A student who has been asked to resit exams cannot formally appeal against this decision, but, as usual, if there are mitigating circumstances that you should have made us aware of, but didn't, then you should contact the Undergraduate Office as soon as you can.
The University regulations on this can be found here:
Second years who fail to progress will usually be considered for an "exit award", either a CertHE (Certificate of Higher Education) or a DipHE (Diploma of Higher Education) depending on how many CATS of modules have been passed in years 1 and 2. See https://warwick.ac.uk/services/aro/dar/quality/az/exitawards.
A student who fails the final year examinations has the right to resit failed modules, designated by the exam board, in next available exam period for those modules in an attempt to obtain a pass degree, usually in September but sometimes this may mean without residence at the University. In this case, special papers will be set whenever module changes from one year to the next make this necessary.

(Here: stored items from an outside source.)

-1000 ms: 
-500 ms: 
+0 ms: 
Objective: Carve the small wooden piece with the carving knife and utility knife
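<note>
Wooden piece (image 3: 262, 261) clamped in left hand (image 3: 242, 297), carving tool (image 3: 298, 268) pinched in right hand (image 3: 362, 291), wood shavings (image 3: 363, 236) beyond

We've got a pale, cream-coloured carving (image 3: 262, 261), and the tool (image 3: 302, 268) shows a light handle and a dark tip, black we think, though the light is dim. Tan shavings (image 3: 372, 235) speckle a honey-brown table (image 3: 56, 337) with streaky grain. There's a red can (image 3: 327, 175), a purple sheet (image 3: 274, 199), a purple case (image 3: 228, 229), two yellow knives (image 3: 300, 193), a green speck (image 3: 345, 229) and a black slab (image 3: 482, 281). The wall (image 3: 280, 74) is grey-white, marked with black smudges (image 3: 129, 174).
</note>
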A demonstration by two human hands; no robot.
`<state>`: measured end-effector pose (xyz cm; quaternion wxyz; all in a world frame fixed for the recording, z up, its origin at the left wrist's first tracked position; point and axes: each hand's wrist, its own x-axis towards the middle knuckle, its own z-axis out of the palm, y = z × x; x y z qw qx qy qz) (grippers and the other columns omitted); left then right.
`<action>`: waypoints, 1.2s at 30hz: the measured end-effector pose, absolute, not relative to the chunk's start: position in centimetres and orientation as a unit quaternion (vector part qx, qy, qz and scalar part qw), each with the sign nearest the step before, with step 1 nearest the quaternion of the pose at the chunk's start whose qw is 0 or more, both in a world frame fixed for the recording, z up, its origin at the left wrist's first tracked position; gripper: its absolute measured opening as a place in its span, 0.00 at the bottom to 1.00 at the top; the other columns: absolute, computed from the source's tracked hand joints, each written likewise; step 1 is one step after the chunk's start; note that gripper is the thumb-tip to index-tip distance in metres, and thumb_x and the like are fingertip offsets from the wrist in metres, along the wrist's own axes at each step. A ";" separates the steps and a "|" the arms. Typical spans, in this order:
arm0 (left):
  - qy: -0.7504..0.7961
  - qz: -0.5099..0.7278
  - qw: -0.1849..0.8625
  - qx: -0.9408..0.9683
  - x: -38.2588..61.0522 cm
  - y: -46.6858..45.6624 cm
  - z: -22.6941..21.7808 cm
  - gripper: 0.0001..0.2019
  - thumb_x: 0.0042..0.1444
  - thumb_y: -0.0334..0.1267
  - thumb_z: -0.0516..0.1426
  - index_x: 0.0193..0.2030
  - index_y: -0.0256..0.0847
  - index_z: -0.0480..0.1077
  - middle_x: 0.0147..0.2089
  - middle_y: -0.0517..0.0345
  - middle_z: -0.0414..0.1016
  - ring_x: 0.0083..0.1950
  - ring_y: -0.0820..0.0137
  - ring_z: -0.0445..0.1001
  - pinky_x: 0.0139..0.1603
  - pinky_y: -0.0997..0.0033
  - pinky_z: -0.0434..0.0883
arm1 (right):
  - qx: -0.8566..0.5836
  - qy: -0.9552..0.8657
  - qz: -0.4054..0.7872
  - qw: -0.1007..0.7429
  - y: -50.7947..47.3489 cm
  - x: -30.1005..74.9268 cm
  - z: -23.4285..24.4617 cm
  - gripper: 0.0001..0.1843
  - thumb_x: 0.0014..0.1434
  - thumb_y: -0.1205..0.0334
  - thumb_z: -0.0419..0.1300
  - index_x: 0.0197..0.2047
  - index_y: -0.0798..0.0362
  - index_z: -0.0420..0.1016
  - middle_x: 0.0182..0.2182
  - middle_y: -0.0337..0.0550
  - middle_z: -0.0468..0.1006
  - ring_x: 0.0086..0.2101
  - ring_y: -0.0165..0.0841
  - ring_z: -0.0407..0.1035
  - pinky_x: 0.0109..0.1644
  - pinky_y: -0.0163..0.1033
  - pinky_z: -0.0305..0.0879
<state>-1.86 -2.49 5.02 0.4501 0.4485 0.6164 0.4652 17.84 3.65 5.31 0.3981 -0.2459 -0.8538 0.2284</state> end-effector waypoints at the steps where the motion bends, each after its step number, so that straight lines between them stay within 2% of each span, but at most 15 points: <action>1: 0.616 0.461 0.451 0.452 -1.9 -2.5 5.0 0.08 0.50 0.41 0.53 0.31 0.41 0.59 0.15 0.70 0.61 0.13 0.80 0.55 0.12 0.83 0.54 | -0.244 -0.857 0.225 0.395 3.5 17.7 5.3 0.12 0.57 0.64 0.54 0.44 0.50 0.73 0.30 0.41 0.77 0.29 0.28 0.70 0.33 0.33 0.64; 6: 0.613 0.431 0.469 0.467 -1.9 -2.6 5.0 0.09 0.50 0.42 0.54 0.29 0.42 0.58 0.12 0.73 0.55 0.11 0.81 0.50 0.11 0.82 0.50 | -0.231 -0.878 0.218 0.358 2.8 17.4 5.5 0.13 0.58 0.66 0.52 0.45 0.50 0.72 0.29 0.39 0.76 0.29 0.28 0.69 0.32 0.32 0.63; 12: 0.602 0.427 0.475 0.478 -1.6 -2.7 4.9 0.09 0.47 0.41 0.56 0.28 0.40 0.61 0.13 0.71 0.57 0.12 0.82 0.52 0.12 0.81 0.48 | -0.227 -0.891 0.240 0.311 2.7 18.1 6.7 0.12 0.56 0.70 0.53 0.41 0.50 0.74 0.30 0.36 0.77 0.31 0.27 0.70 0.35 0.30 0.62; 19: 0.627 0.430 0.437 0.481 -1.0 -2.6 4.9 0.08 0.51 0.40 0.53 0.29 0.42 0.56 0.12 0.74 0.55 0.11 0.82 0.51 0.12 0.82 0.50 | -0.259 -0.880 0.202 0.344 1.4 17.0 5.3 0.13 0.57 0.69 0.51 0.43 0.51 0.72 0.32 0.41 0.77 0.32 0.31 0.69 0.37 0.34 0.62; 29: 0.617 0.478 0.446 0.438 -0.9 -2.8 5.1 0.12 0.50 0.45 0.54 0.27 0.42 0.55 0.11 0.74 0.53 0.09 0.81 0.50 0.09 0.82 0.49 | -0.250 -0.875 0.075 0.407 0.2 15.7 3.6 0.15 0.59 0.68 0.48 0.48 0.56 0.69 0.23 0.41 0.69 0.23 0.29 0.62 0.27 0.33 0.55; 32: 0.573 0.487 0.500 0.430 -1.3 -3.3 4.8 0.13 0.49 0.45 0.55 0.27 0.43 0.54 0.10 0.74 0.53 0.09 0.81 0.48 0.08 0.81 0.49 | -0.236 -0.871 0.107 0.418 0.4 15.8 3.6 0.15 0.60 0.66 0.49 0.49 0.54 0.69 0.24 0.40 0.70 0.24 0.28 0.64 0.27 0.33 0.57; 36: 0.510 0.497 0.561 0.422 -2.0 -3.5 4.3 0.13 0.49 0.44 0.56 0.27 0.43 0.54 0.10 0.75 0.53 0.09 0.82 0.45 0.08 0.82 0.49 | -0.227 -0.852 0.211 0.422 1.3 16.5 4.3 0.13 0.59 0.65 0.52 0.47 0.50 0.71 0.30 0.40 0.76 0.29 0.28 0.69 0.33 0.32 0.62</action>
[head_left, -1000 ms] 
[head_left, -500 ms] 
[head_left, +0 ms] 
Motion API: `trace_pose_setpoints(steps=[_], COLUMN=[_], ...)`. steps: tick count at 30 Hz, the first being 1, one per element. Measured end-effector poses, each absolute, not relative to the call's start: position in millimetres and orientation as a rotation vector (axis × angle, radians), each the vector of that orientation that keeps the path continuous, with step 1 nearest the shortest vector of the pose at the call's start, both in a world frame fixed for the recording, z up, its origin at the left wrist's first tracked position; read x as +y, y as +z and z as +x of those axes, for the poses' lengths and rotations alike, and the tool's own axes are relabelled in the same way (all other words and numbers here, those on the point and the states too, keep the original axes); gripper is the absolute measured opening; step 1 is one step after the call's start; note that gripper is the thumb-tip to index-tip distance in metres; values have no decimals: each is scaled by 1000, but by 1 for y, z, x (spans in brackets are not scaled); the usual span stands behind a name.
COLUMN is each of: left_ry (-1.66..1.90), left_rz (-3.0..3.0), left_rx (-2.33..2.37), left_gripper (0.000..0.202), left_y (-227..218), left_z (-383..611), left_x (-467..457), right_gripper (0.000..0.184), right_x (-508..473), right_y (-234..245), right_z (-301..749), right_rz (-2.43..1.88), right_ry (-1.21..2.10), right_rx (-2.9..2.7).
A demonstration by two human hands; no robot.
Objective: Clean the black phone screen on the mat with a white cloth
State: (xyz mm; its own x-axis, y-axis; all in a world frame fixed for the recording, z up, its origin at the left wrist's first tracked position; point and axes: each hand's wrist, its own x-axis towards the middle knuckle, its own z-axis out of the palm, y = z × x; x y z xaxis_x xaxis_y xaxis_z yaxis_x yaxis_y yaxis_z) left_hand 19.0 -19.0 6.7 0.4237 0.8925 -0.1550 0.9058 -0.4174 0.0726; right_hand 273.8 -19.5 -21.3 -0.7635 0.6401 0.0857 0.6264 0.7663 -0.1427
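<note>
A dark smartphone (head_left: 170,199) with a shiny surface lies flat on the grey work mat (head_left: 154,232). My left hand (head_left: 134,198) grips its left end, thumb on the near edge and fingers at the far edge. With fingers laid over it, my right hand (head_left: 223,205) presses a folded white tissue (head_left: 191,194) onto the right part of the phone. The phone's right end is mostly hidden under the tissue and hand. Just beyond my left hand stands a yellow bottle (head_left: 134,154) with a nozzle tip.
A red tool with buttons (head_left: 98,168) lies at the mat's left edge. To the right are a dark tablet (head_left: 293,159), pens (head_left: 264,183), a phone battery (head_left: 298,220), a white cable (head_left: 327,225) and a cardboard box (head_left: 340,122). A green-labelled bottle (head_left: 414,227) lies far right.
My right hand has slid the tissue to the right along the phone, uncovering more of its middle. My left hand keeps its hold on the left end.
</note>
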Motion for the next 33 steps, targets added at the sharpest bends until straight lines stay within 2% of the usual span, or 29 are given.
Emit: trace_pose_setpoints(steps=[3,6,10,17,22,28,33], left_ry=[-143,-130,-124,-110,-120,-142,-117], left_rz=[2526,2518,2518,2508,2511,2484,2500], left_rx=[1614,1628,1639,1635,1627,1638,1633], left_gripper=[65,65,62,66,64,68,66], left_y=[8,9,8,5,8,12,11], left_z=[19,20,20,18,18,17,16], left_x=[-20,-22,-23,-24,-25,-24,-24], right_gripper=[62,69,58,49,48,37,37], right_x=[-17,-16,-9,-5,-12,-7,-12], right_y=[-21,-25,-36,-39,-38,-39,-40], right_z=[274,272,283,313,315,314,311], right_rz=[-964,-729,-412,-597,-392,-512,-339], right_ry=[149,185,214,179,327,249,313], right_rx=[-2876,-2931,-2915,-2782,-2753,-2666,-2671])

Progression to 3rd year with low marks
Students who do sufficiently well to be allowed to continue into the third year, but with marks that suggest they will struggle (so typically an overall average near 40% and several failed core second year modules) will be offered (and encouraged) to take MA397 Consolidation and will not be allowed to overcat (i.e. be restricted to 120 CATS, or at the discretion of the Director of Undergraduate Studies be allowed to go over this figure by a small number of CATS).
Undergraduate prizes will be awarded for outstanding academic achievement. They will be judged by the appropriate Examination Boards that meet in the last week of the Summer Term.
Mathematics Department Prizes: Normally nine prizes of £100 each will be awarded, three to BSc finalists, three to MMath finalists and three to MMath year 3 students. The criteria of merit will be broadly interpreted and may include a distinguished project or essay as well as an outstanding examination performance. The prizes may be shared and the prize money may be divided in other ways. Prizes are always considered using the exam grid that students appear on at the exam board, i.e. if you are a 3rd year MMath student and ask to graduate with a BSc either at or after the exam board, you will not be eligible for a 3rd year BSc prize.